Checkers have a problem remembering
or being sure that they have or have not done something and
therefore go back to check whether they have or not. For instance, a
woman might turn off the stove but be compelled to go back and check
20 or even 100 times to be sure that it is indeed turned off.
Hoarders collect things...almost
anything. They usually cannot even stand to throw away garbage and
often will let it just sit around them. An inability to get rid of
things is the significant symptom of this class of
Obsessive-Compulsive.
Repeaters are OC's that feel
compelled to do things a "right" number of times. This may
serve to protect them from some imagined danger, or prevent possible
harm to themselves or a family member. Repeaters generally fear that
if they do not do things the "right" number of times,
something bad will happen, although some may just have to do things
"just right" for no apparent reason.
Orderers have to have things
organized absolutely "the right way". An orderer might be
reluctant to let anyone touch their possessions, lest they be
misarranged. Orderers might spend hours just aligning a piece of
paper on a desktop, or straightening a bookshelf.
The last type is the Pure Obsessive,
which is also the most difficult OC to treat. These OC's generally
suffer from obsessive thoughts of a disturbing nature. An example
might be a person who constantly obsesses over whether they will
hurt their child. Even though they know they wouldn't, they can't
stop worrying that they might.
OCD can range from a mild nuisance
to a very debilitating affliction. Some people might be unable to
act "normally" or may be unable to function at all in
social or workplace settings...or even at home, if the situation is
bad enough. The good news is that there are ways
obsessive-compulsives can be helped. These treatments range from
cognitive behavioral therapy, to drug treatments, to neural surgery.
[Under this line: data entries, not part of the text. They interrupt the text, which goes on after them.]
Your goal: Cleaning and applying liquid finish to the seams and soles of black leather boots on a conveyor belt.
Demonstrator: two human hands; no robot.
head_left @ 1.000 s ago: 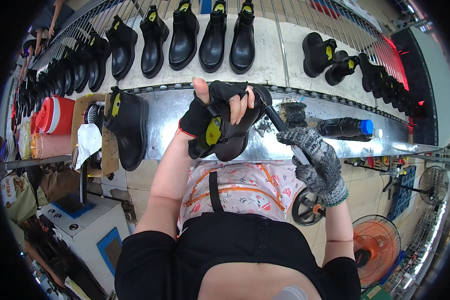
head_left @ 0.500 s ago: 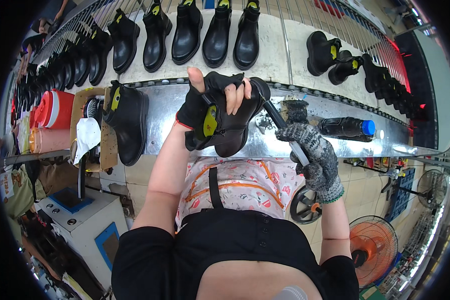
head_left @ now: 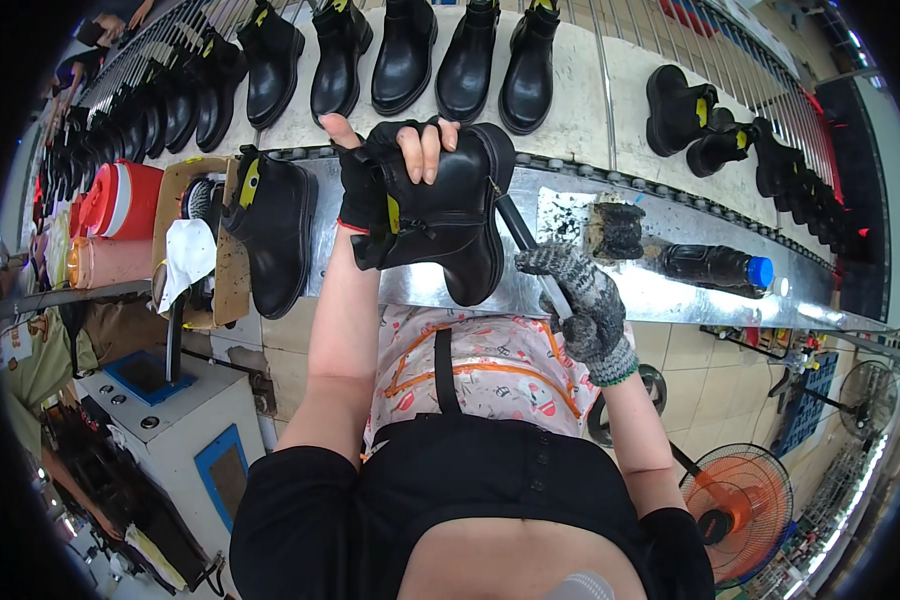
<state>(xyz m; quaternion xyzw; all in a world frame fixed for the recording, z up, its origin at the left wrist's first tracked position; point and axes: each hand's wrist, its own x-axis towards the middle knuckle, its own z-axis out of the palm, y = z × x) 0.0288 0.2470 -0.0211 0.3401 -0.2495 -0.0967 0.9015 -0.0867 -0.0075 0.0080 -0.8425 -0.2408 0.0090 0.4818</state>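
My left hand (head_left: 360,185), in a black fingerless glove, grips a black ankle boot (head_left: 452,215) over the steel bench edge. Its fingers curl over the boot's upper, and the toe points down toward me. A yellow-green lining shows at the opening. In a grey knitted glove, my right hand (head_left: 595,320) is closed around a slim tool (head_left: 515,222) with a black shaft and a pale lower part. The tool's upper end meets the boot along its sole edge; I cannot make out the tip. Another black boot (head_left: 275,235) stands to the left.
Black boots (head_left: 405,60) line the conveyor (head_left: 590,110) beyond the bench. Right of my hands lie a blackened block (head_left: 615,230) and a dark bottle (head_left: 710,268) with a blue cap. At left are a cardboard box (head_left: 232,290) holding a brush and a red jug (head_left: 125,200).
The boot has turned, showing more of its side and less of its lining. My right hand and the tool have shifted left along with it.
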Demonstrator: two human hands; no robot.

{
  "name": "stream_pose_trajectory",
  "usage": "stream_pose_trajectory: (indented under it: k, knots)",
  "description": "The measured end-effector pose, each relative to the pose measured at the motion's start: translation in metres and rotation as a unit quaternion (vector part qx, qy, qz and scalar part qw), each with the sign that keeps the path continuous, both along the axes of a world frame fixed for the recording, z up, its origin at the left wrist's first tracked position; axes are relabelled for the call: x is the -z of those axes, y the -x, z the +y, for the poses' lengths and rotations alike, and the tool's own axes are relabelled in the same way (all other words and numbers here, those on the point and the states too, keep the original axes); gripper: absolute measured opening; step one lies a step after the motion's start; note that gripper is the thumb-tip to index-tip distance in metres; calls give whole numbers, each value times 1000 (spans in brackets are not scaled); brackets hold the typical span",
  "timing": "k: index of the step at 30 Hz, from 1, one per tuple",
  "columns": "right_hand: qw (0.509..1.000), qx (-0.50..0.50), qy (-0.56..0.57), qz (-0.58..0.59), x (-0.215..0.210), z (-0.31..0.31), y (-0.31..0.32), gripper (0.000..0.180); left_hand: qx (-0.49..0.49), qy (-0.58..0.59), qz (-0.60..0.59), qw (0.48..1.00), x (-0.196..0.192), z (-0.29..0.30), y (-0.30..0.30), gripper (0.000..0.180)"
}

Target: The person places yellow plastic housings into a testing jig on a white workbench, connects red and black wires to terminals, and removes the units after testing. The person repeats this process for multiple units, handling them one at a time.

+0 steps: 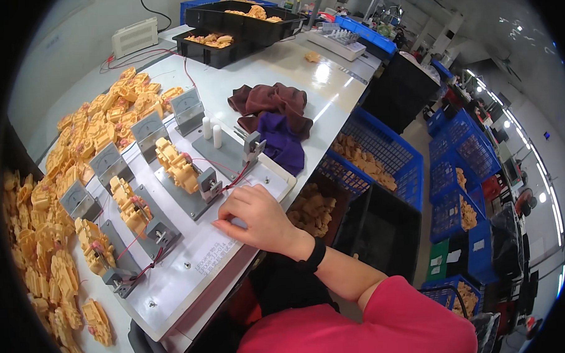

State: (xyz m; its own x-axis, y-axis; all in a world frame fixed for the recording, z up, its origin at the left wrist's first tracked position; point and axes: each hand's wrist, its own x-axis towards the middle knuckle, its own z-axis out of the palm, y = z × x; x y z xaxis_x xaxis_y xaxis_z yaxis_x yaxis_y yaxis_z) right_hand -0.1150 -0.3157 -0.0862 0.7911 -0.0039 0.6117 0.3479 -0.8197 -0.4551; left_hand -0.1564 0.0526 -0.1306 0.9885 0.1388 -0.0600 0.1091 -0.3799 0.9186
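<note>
My right hand [254, 216], with a dark band at the wrist, rests on the front edge of a white test board [205, 240]. Its fingers are curled in and nothing shows between them. Beside the fingers is a grey clamp block [209, 183] with a yellow plastic gear housing [176, 166] set against it. Two more yellow housings sit in the stations to the left, the middle one [130, 205] and the leftmost one [94, 245]. At the right-hand station, two white pegs [217, 136] stand on a grey plate. Small meters [149, 132] line the back. My left hand is out of view.
A heap of yellow housings [97, 130] covers the table's left side. Brown and purple cloths [281, 142] lie right of the board. Black trays [206, 53] and a white power unit [134, 37] stand behind. Blue crates [413, 166] and a black bin [384, 232] are at right.
</note>
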Motion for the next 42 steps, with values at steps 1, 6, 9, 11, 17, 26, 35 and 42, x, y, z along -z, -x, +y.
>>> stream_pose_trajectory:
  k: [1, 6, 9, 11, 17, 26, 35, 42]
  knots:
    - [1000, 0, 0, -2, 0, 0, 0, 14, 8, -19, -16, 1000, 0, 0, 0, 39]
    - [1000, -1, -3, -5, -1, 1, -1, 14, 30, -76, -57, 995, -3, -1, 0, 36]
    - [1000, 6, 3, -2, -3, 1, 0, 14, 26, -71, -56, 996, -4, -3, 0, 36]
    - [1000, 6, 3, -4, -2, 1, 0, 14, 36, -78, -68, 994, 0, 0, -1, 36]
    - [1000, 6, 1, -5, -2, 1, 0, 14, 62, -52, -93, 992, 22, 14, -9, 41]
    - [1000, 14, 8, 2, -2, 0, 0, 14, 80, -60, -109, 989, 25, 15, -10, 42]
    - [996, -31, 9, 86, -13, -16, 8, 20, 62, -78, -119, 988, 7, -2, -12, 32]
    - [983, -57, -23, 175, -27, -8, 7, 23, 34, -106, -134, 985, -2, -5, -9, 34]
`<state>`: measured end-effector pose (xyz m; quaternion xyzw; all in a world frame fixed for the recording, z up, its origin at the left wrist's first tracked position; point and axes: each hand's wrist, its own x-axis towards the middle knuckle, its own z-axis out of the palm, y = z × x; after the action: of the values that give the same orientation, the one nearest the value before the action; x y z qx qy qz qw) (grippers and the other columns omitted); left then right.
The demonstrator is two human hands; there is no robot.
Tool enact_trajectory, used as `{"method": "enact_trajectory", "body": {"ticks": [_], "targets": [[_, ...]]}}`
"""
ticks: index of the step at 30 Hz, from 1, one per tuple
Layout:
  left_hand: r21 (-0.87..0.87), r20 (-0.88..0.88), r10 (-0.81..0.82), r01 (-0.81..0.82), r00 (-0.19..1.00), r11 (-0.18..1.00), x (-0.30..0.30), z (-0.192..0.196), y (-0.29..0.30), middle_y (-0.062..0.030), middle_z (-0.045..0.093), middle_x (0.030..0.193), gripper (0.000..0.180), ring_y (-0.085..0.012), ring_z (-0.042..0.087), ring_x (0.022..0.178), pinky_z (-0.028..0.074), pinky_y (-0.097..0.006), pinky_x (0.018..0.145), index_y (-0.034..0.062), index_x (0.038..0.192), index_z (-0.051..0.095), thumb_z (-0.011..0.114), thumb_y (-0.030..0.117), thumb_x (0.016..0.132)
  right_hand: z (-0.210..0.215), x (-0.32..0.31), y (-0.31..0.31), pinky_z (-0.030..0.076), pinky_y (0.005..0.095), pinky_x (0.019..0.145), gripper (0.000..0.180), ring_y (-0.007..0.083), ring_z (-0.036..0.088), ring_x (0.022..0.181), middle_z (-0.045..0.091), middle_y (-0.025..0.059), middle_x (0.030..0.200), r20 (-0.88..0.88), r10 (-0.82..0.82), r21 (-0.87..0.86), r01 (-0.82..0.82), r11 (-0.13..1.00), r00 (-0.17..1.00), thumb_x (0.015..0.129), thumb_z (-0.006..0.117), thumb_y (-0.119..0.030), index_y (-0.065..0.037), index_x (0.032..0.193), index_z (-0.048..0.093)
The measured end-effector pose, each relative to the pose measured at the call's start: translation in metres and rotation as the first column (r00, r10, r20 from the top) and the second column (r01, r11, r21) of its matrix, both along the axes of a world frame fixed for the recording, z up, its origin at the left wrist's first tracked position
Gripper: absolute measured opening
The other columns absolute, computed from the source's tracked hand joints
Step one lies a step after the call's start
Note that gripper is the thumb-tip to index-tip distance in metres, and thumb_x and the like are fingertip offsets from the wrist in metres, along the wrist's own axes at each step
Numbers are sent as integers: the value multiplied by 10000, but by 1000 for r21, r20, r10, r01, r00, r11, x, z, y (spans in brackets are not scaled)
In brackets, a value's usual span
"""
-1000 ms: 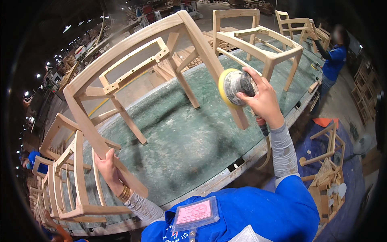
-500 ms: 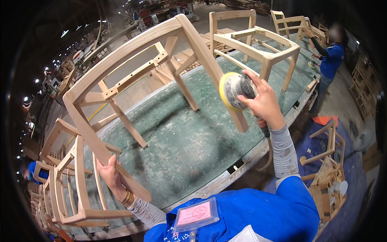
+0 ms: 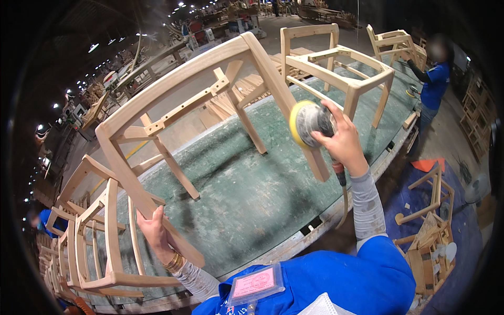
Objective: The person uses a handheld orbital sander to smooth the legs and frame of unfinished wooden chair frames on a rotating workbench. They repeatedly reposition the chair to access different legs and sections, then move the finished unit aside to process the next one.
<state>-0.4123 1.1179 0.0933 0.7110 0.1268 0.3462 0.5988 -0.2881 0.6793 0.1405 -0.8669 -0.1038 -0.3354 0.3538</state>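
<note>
A bare wooden chair frame [image 3: 181,71] stands in front of me on the green-topped table [image 3: 236,202]. My left hand [image 3: 154,230] is wrapped round the lower part of its near left leg. My right hand [image 3: 344,137] grips a round sander [image 3: 310,123] with a yellow pad rim and a grey, dusty body. The pad lies against the near right leg [image 3: 317,165], tilted to face left. A hose [image 3: 344,194] trails down from the sander behind my forearm.
Another chair frame [image 3: 346,84] stands beyond the sander. Several more frames [image 3: 110,231] crowd the left. A co-worker in blue [image 3: 437,84] handles a chair [image 3: 396,44] at the far right. Wooden parts [image 3: 433,252] lie at the lower right by the table's edge.
The view has shifted slightly, so the whole scene sits lower and farther right. Both hands keep their holds, and the sander stays at the right leg.
</note>
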Motion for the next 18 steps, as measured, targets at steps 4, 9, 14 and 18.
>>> {"method": "enact_trajectory", "body": {"ticks": [4, 9, 14, 18], "targets": [[-17, -10, -9, 9, 1000, 1000, 1, 0, 7, -39, 540, 809, 370, -104, 538, 612, 466, -231, 515, 16, 1077, 481, 662, 51, 756, -23, -29, -12, 479, 412, 782, 666, 340, 600, 888, 599, 177, 935, -85, 19, 43, -15, 999, 996, 634, 763, -182, -214, 1244, 498], [-271, 163, -164, 204, 973, 941, 1, -6, 10, -39, 541, 802, 459, -120, 548, 625, 488, -251, 530, 37, 1172, 385, 667, 61, 810, -42, -87, -12, 445, 340, 894, 692, 243, 583, 1018, 605, 149, 1097, -222, 194, 183, -154, 971, 956, 597, 743, -38, -46, 1240, 489], [-373, 101, -425, 431, 899, 822, -19, -27, 8, -147, 600, 812, 543, -204, 638, 673, 542, -318, 600, 13, 1182, 333, 413, 489, 934, -56, -117, 10, 450, 324, 886, 711, 197, 585, 980, 593, 129, 1078, -221, 248, 282, -182, 942, 943, 606, 716, 30, -37, 1267, 463], [-398, 86, -492, 482, 866, 780, -60, -65, -10, -127, 586, 818, 568, -185, 617, 659, 530, -300, 601, 7, 1090, 423, 323, 545, 936, -51, -116, 43, 446, 322, 889, 710, 203, 583, 985, 591, 135, 1080, -209, 286, 260, -229, 938, 935, 609, 728, 30, -33, 1265, 465]]}}
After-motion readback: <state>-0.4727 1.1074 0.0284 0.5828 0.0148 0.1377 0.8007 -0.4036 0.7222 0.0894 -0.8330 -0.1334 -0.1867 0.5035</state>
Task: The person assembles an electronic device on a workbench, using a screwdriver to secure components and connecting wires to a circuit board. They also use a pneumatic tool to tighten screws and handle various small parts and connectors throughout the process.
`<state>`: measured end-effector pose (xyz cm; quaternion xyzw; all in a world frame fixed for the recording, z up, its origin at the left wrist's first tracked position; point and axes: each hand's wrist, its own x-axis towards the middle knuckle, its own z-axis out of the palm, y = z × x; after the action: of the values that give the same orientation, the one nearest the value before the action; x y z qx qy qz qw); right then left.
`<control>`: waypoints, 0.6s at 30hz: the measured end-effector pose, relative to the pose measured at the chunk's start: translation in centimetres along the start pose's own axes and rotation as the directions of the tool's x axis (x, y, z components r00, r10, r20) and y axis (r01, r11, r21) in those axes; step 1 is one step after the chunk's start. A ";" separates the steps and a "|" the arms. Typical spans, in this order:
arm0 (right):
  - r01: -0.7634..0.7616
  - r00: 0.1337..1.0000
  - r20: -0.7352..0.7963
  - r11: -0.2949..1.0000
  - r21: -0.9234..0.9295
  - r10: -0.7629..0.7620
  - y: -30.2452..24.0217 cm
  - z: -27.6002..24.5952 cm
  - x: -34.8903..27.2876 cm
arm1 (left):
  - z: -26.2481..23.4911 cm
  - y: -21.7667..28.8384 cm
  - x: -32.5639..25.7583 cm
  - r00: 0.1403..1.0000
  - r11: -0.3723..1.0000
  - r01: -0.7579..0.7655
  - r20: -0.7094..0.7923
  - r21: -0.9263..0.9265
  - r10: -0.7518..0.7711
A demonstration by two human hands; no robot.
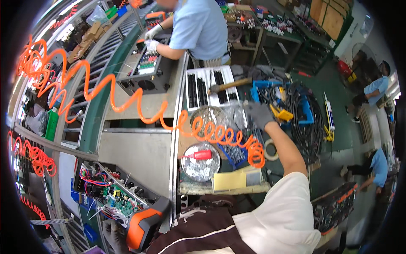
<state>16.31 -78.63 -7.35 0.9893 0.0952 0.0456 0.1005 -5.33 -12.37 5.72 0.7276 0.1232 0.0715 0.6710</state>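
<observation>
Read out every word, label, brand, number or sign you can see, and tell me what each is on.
No text is clear enough to read.
Orange-and-gray casing: no readable text.
Brown-and-white shirt: white marks, illegible.
White cartridge: markings too small, blurred.
Yellow paper: no writing discernible.

This is a factory workshop, an assembly line by the look of it: well left of the right hand (259,114) runs a roller conveyor (108,53), and lower left sits an opened electronic unit (122,199), its circuitry bare. Near that hand, the worktop (203,189) carries a hammer (231,84), a red-handled screwdriver (202,155) and metal dishes (218,166) of small hardware, with a coiled orange hose (256,158) hanging over it.
</observation>
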 end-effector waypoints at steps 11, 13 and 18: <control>0.532 0.846 0.084 0.819 -0.215 -0.527 0.9 5.4 3.6 | 1.7 1.9 -1.0 0.962 0.970 0.157 -0.250 0.188 -0.107; 0.528 0.843 0.221 0.833 -0.166 -0.490 -0.1 2.2 3.6 | 1.6 1.8 -0.9 0.951 0.964 0.201 -0.271 0.176 -0.148; 0.352 0.928 -0.175 0.926 0.135 -0.327 1.5 4.5 2.0 | 2.0 2.2 -1.0 0.951 0.981 0.186 -0.261 0.053 -0.166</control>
<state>18.99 -80.53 -11.25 0.9564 0.2762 0.0937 0.0180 -5.61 -14.69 7.81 0.7236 0.2756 0.0998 0.6249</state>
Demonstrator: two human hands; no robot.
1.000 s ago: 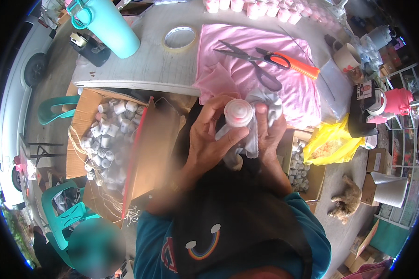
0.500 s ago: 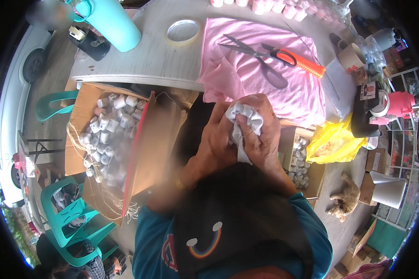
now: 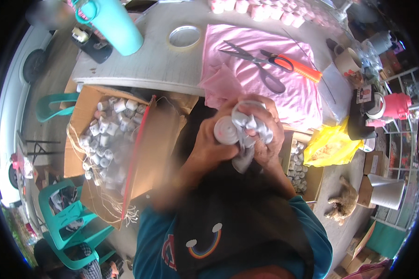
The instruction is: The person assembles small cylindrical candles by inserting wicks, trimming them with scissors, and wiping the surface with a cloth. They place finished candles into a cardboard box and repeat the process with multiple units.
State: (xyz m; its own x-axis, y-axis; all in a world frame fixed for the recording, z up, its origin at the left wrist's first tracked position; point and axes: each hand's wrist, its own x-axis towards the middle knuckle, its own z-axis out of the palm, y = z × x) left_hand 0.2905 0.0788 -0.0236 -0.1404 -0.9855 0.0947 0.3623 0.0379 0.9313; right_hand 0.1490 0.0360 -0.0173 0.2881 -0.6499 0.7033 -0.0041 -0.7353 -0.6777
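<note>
Close in front of my apron, my left hand (image 3: 208, 144) is closed around a small white cylinder (image 3: 226, 130), its round end facing up. Against it, my right hand (image 3: 271, 142) grips a crumpled white cloth (image 3: 250, 124), a loose end of which hangs below the fingers. Just above the cloth a pale round rim (image 3: 247, 106) shows between my hands; what it belongs to is mostly hidden. Beyond them a pink cloth (image 3: 246, 42) lies on the table, with dark-bladed scissors (image 3: 260, 67) and an orange-handled cutter (image 3: 295, 67) on it.
An open cardboard box (image 3: 74, 144) of white cylinders stands at left, a smaller box (image 3: 315, 179) of them at right, beside a yellow plastic bag (image 3: 330, 146). A tape roll (image 3: 184, 37) and turquoise bottle (image 3: 111, 28) stand on the table (image 3: 172, 69). A cat (image 3: 343, 202) lies at right.
My hands have turned and moved slightly apart, so the white cylinder's round end and the pale rim now show. The cloth has shifted a little to the right.
</note>
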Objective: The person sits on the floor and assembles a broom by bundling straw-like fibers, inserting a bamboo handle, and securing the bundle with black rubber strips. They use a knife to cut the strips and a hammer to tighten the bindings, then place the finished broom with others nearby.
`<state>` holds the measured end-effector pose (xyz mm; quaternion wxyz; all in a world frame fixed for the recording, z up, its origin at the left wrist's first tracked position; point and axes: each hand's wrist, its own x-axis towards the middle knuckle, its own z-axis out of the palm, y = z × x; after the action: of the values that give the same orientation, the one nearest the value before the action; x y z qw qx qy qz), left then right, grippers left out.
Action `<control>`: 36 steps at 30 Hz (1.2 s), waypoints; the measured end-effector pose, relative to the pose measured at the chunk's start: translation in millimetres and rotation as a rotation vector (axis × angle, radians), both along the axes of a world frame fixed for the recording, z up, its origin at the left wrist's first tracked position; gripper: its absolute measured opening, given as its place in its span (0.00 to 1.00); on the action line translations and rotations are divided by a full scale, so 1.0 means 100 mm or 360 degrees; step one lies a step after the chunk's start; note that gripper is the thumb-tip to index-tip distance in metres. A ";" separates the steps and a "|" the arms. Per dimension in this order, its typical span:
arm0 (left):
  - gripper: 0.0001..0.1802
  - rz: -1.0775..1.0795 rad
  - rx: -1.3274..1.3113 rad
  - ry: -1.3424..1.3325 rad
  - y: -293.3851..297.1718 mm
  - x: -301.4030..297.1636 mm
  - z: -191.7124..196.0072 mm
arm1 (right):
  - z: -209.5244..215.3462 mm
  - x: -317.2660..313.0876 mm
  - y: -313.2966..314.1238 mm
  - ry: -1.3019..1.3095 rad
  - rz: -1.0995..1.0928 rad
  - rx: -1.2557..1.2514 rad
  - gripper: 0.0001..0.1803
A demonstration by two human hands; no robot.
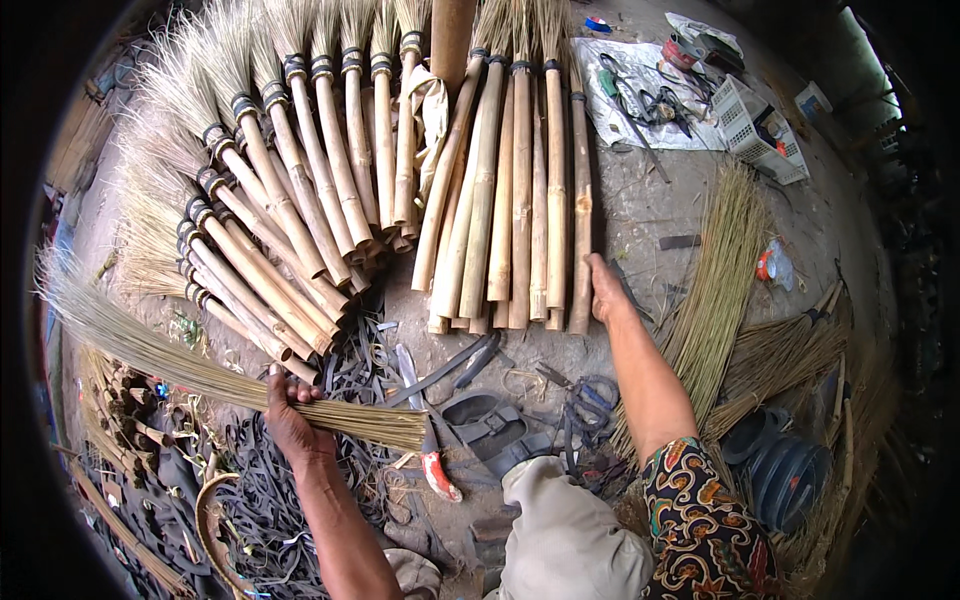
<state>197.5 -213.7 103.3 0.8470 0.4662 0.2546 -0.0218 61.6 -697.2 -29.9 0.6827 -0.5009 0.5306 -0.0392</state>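
Observation:
My left hand (295,410) is closed round a long bundle of thin fibre sticks (375,422). Its pale feathery tips fan out to the far left, and its cut ends point right. My right hand (604,288), fingers stretched out, is against the lower end of the outermost bamboo-handled broom (582,215); the contact is partly hidden. That broom ends a row of similar brooms (519,190) laid side by side. More brooms (330,170) fan out to the left, bristles outward. Below the left bundle's cut ends lies a knife (440,476) with a red-and-white handle.
Black rubber strips (270,500) heap up at the lower left. A wooden post (452,45) rises among the brooms. Loose green-brown sticks (715,290) lie right of my arm, near a dark ribbed bucket (790,485). A white plastic basket (757,130) and tools on a sheet (640,75) are at far right.

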 end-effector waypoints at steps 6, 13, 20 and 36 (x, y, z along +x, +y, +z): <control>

There are options out there, and if you have OCD, and have not
already taken steps to get help, I strongly advise you seek the help
of a professional.
Medical Conditions:
This condition is characterized by
anxiety resulting directly from a medical condition. Among the wide
range of medical conditions that can cause anxiety symptoms are
endocrine conditions, (hyper-thyroidism, pheochromocytoma,
hypoglycemia, hyperadrenocorticism), cardiovascular conditions
(congestive heart failure, pulmonary embolism, arrhythmia),
respiratory conditions (chronic obstructive pulmonary disease,
pneumonia), metabolic conditions ( vitamin B-12 deficiency,
porphyria), and neurological conditions (neoplasms, vestibular
dysfunction, encephalitis). A malfunction within the inner-ear
system, can also cause a lot of the symptoms of panic disorder.